Die Grundlagenforschung ist in Österreich um die Hälfte unterfinanziert, erklärte Markus Müller, Rektor der Medizinischen Universität Wien, Montagabend bei einer Expertendiskussion zur Drittmittelfinanzierung in Wien. Außerdem sei der Anteil an privaten Zuwendungen an die Wissenschaft im internationalen Vergleich gering bis fast nicht vorhanden.
Um die Wende zum 20. Jahrhundert war die Forschung in Wien in der Blütezeit und es wimmelte von Mäzenen, schwärmte er. Junge, hochbegabte Leute, Geld und die nötigen Infrastrukturen waren vorhanden, doch sie wurden in der Folge vertrieben und zerstört, sagte er. Heute wiederum würde man noch von der Aufbruchstimmung der Kreisky-Jahre zehren, doch das sei nicht mehr lange möglich.
Während die Ausgaben für Forschung und Entwicklung in Asien steigen und in Amerika zumindest gleich bleiben, sind sie in Europa einschließlich Österreich im Fallen begriffen, so Müller. Noch dazu sei die Förderung hierzulande sehr anwendungs- und wenig grundlagenorientiert.
Leistungsbezogene Förderung
Dass sich Forschungsförderung recht sichtbar in Exzellenz niederschlägt, rechnete er am Vergleich mit der Schweiz vor. Mit einem etwa doppelt so hohen Anteil des Bruttoinlandsprodukts (BIPs) würde man dort doppelt so viele Veröffentlichungen erreichen und habe fast zehn mal so viele oft zitierte Forscher (103 versus 12 Personen).
Die einzige Möglichkeit Spitzenforschung an Massenuniversitäten zu fördern, sei durch leistungsbezogene Förderung wie beim Wissenschaftsfonds (FWF), erklärte Helmut Veith von der Fakultät für Informatik der Technischen Universität Wien. Dieser sollte in Zeiten von Budgetproblemen selbstsicherer auftreten und sich nicht mit Kürzungen zufriedengeben, verlangte er. Es gäbe kaum eine Institution, die mit höherer Treffsicherheit Steuergelder einsetzt, so der Informatiker. Um Spitzenforschung beständig zu gewährleisten, bräuchte der Fonds aber das doppelte Budget.

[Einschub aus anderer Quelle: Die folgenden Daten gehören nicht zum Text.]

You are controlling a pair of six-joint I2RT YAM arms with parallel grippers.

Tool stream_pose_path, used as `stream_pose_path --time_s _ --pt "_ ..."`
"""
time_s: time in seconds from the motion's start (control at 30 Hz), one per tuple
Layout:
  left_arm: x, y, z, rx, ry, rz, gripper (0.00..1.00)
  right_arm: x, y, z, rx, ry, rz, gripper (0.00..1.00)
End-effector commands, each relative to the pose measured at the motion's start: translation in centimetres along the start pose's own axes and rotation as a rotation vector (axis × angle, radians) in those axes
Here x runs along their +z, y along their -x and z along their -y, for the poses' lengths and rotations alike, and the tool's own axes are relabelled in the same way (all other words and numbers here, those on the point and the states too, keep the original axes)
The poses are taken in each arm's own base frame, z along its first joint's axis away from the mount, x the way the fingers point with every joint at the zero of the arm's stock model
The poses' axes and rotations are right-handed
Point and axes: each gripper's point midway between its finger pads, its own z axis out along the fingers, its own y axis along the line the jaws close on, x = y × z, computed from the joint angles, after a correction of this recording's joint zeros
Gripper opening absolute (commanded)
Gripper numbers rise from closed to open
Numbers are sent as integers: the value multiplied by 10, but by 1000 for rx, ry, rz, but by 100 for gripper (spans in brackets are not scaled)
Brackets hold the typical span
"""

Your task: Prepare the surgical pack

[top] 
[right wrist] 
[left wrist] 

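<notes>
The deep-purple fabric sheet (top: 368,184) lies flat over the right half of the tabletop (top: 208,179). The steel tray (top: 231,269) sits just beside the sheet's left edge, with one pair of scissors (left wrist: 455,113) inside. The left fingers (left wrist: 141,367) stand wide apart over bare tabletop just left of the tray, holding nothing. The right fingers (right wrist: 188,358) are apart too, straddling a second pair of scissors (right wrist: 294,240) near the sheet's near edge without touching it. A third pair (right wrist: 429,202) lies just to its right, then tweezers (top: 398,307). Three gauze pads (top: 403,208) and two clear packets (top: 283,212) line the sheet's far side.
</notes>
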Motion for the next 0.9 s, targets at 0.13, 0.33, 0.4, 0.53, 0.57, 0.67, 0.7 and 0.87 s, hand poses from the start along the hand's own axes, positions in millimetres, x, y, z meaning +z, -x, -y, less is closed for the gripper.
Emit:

Sinkende Bewilligungsquote
Derzeit ist aber beim Wissenschaftsfonds die Bewilligungsquote im Sinken und würde bis 2020 unter 14 Prozent fallen, wenn nicht "drastische Gegenmaßnahmen" ergriffen werden, sagte Dorothea Sturn vom FWF. Derzeit liegt sie bei etwa 24 Prozent, was schon langfristig zu wenig sei, die Qualität der österreichischen Grundlagenforschung zu erhalten.
Die Experten kritisierten auch durchwegs, dass in Österreich der Anteil an privaten Mitteln in der Forschungsförderung im internationalen Vergleich sehr gering ist. Daran sei etwa die Besteuerung von Zuwendungen aus Stiftungen verantwortlich. So könne man hierzulande etwa keine Stiftungsprofessur generieren, ohne dafür Lohnsteuer zu bezahlen, kritisierte Maximilian Eiselsberg vom Verband Österreichischer Privatstiftungen.
"Es gibt genug reiche Leute in Österreich, und wir müssen Wege und Mittel finden, an sie ranzukommen und sie zu überzeugen, in Forschung zu investieren", so Alexander van der Bellen, Beauftragter der Stadt Wien für Universitäten und Forschung. Wenn der Bund das Stiftungsgesetz wie versprochen bis Weihnachten ändert, sei dies ein erster Schritt.